Even if you don't have a caching proxy in front of your site you might still see 404s in your logs for your js and css files. There's plenty of discussion on it: http://www.google.com/search?q=site%3Adrupal.org+404+aggregated+js+css

Here's my current solution using nginx caching. Please comment to improve it or offer a better solution.

nginx provides native caching. It should be simple to just cache the js and css files and serve them from the cache for some very long period until they're no longer needed. They're small, so even if we save them for 6 months they won't take up much disk space, even though you might end up with several hundred of them as you update your modules.

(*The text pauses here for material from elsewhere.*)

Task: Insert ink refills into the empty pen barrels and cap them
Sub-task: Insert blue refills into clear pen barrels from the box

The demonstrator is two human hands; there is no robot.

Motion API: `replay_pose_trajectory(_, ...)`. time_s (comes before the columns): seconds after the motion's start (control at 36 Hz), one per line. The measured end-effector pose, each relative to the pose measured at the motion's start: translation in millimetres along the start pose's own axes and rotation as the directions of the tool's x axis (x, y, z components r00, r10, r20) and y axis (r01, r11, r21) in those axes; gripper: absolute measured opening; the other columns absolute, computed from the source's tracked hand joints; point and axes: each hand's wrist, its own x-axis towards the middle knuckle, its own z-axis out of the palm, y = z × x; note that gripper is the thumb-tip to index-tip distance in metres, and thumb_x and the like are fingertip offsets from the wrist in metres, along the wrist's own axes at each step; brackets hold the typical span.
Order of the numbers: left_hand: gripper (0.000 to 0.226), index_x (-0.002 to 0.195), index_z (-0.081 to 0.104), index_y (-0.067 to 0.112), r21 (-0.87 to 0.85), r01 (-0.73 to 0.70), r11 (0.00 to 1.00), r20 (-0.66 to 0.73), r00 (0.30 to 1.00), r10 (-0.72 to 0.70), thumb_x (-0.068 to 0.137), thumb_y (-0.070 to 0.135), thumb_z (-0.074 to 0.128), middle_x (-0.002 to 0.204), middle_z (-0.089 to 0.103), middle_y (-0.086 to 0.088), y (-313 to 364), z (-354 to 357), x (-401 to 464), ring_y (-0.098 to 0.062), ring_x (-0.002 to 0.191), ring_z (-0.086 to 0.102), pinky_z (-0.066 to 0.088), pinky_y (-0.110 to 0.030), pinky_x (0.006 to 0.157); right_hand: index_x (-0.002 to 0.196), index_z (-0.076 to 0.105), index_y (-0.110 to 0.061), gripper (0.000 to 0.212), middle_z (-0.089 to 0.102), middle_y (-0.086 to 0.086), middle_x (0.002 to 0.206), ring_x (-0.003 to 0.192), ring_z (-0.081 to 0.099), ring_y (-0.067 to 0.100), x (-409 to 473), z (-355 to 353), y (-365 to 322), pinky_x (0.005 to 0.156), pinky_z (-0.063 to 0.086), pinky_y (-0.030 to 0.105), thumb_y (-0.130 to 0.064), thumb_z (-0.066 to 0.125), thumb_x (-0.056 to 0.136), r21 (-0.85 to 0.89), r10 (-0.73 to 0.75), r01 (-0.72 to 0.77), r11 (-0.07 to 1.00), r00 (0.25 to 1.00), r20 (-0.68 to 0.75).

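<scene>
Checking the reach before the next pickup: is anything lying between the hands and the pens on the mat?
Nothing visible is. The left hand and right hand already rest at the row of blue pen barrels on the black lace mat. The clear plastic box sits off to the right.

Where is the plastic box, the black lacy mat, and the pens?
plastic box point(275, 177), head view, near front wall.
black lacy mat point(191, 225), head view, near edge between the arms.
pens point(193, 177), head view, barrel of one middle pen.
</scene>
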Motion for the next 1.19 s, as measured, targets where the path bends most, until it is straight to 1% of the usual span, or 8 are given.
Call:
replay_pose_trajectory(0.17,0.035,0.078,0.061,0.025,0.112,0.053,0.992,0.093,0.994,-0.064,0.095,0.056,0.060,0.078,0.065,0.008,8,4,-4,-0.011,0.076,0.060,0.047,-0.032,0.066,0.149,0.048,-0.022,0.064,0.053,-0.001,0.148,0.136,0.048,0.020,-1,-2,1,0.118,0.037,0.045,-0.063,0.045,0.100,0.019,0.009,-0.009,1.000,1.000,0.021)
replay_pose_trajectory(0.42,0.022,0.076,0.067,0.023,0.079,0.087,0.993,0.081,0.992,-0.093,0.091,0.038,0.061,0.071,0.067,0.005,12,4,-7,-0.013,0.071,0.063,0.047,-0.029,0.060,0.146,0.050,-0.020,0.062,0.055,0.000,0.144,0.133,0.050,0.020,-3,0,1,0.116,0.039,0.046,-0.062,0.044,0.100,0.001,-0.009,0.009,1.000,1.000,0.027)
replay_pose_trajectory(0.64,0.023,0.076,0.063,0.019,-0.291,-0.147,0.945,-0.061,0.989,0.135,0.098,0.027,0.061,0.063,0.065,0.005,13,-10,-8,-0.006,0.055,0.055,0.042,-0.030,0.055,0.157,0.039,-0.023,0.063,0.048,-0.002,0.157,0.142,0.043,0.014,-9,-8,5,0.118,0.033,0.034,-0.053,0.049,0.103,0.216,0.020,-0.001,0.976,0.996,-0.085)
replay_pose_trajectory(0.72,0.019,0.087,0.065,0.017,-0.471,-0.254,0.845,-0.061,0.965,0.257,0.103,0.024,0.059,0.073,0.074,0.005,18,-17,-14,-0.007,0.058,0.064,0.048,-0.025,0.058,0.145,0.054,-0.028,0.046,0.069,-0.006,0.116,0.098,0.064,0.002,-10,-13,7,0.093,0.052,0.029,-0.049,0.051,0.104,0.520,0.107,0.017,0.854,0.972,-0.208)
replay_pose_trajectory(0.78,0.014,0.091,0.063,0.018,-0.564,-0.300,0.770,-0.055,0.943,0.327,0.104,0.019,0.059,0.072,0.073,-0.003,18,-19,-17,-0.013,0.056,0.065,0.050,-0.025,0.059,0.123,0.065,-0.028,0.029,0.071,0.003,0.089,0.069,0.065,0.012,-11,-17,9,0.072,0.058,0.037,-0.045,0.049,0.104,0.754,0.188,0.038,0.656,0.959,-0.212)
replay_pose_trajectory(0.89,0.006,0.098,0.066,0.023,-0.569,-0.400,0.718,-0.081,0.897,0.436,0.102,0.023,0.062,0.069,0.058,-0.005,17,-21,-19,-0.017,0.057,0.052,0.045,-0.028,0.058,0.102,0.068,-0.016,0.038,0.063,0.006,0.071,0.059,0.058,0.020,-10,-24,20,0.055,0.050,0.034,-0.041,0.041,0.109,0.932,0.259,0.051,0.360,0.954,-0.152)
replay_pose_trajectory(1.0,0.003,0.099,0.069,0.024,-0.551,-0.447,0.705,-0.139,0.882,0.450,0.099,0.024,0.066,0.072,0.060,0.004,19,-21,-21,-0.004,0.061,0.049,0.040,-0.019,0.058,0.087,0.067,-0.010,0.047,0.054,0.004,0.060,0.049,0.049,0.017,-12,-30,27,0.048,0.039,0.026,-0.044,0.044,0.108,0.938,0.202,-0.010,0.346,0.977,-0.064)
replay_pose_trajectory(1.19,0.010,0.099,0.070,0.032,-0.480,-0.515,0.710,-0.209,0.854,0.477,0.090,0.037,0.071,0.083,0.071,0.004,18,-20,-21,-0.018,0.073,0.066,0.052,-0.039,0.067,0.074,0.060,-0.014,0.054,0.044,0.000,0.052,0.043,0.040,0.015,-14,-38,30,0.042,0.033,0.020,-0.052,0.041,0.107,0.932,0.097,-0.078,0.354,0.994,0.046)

But it's not so simple. The problem is that nginx caching only works for proxying to backends and not for static files. It's made to proxy a page from your php-fpm or apache server. If you want to cache a static file, you have basically 3 choices:

  1. serve the static files from your backend like php5-fpm
  2. use a module like slowfs cache
  3. create a new server in nginx and have it proxy to itself

None are very elegant. The first is the simplest, and since you're only talking about a couple dozen requests, it's not very taxing on your backend, but it does feel like a waste of CPU cycles. The second is made to order since the module was designed for caching static files that might exist on another system mounted through NFS, but you have to recompile nginx with a 3rd party module which might or might not work with the next version of nginx. The third option requires no backend interaction and no third party modules, so I went with that.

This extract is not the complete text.